DATASET SECTION –
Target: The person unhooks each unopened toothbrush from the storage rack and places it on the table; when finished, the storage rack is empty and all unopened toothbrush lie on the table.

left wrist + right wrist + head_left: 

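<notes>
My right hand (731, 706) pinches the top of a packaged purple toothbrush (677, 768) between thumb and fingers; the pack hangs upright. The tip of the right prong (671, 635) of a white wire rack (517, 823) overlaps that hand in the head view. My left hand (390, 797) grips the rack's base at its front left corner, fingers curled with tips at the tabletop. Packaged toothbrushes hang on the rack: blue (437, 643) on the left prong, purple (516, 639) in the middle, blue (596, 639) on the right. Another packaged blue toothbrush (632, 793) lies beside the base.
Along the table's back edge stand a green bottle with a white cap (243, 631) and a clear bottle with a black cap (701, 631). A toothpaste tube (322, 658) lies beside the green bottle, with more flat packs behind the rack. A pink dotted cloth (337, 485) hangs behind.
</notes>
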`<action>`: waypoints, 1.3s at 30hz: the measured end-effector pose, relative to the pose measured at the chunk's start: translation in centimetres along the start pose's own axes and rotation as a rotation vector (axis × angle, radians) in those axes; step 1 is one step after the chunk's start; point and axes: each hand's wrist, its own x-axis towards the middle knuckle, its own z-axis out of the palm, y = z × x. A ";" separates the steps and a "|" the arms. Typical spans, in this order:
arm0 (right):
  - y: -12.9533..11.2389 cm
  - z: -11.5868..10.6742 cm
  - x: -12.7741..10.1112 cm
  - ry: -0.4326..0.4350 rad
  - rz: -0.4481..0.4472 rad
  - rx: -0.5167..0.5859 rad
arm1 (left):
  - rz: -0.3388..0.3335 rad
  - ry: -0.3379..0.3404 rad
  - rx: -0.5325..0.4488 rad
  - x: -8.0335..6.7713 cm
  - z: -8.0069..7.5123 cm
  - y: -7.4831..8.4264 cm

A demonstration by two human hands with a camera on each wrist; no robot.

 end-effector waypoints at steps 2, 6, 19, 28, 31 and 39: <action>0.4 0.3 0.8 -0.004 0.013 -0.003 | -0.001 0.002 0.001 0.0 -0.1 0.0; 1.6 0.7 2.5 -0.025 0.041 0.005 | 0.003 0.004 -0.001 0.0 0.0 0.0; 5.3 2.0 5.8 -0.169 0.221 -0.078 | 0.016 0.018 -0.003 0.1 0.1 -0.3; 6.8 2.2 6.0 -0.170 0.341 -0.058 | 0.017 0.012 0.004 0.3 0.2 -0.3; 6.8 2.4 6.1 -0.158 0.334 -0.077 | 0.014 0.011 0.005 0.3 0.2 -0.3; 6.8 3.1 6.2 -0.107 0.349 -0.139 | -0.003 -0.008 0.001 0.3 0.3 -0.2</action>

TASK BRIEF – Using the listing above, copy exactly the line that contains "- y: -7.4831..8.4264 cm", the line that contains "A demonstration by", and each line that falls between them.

WRITTEN SOLUTION –
  - y: -7.4831..8.4264 cm

A demonstration by two human hands with a camera on each wrist; no robot.

Nothing remains to be added to the answer.